What is expected
For the entries that follow, restate word for word the line containing "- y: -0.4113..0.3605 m", the line containing "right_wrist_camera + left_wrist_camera", and every line that lies between them.

(Stored records)
⁂

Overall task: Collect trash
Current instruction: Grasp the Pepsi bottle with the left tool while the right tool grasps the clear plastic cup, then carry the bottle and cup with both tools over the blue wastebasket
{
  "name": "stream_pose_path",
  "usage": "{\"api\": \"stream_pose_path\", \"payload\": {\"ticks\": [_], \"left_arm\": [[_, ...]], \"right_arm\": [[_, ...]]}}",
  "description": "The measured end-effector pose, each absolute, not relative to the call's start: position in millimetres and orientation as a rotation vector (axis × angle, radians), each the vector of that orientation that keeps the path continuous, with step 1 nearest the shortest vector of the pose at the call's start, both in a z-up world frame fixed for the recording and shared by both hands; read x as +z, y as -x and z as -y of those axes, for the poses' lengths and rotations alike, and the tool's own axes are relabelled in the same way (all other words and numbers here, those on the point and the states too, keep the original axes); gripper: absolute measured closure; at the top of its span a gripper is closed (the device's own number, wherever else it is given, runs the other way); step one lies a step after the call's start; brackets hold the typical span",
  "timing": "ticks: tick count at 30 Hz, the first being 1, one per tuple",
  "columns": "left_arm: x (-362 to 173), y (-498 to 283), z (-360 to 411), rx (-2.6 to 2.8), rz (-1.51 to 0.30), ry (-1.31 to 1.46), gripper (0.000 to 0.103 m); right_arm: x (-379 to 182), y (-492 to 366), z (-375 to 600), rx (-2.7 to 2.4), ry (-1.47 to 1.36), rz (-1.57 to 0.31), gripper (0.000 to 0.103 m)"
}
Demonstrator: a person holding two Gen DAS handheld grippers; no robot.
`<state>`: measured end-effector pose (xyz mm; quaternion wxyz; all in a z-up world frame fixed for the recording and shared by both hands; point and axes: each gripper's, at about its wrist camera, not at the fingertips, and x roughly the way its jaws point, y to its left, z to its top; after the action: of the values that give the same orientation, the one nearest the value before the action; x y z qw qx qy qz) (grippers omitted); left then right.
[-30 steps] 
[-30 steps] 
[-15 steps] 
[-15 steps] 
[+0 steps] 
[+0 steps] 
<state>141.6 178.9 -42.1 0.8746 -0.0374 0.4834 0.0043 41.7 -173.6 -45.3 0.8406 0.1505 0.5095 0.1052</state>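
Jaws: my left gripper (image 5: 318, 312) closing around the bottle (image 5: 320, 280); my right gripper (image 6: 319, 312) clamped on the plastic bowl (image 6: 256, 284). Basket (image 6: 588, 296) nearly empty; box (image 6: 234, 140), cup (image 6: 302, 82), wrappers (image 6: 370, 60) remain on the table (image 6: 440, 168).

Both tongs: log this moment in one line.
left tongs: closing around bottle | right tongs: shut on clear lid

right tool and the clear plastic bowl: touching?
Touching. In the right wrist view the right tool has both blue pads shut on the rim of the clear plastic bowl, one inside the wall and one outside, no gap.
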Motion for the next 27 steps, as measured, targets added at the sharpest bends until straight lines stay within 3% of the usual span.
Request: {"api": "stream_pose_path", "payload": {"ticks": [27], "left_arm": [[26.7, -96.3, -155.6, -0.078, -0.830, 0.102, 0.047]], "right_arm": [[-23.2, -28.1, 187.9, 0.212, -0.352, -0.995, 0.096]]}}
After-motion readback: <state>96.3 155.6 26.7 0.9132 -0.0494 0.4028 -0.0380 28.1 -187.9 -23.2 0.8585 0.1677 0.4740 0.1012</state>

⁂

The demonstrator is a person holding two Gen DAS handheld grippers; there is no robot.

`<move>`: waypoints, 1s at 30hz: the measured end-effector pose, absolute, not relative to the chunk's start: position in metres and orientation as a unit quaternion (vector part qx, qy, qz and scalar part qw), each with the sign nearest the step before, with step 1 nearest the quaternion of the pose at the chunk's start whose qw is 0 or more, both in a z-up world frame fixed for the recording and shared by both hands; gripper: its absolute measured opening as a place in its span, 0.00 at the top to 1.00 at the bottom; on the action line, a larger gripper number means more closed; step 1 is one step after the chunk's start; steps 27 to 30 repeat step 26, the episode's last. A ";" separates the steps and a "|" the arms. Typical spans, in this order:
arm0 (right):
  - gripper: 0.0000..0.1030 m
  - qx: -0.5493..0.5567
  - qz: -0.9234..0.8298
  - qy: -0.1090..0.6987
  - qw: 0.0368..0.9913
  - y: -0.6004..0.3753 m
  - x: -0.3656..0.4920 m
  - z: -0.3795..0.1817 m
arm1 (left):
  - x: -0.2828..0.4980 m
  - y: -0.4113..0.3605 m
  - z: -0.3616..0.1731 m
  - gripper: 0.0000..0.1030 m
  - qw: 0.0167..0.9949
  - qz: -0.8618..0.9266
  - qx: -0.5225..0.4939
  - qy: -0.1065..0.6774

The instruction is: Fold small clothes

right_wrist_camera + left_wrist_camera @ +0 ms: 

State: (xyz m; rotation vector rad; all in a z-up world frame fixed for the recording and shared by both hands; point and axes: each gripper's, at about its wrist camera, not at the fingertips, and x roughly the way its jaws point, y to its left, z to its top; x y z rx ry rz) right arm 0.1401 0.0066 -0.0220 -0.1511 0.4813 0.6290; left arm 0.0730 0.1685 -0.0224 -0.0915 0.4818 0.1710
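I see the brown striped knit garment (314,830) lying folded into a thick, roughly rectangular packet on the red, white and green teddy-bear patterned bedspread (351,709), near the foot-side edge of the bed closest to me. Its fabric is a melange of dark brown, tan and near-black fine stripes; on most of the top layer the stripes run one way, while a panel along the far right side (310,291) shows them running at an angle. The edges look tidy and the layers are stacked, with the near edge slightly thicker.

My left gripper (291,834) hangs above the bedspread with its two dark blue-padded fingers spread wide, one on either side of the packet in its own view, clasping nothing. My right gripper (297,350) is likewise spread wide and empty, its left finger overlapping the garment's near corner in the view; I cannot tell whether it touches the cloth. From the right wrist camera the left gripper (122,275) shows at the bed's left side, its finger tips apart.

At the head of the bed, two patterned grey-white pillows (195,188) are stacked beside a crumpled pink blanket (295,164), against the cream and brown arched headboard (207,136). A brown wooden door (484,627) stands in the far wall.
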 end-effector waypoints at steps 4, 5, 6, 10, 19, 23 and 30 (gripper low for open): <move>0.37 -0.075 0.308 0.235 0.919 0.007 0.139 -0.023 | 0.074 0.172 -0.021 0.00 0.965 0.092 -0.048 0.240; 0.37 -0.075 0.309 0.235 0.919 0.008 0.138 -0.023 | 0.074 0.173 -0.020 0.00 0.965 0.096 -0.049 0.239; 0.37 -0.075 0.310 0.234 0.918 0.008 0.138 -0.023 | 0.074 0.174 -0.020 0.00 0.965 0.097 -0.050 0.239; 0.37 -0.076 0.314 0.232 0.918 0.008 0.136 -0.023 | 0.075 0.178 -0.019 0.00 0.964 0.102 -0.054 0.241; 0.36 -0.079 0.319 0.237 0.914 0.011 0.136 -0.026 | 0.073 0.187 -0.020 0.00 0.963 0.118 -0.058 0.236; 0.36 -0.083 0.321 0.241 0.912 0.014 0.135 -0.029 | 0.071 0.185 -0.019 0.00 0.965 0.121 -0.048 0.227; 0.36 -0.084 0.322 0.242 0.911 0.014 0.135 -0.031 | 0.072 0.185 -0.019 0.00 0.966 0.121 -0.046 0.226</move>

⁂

Answer section
  - y: -0.4113..0.3605 m
  - z: -0.3616..0.1731 m
  - gripper: 0.0000..0.1030 m
  - qw: 0.0167..0.9949
  - qz: -0.8618..0.9266
  - qx: -0.5225..0.4939
  - qy: -0.1065..0.6774

The instruction is: Fold small clothes

right_wrist_camera + left_wrist_camera @ +0 ms: 

The output as shown is complete.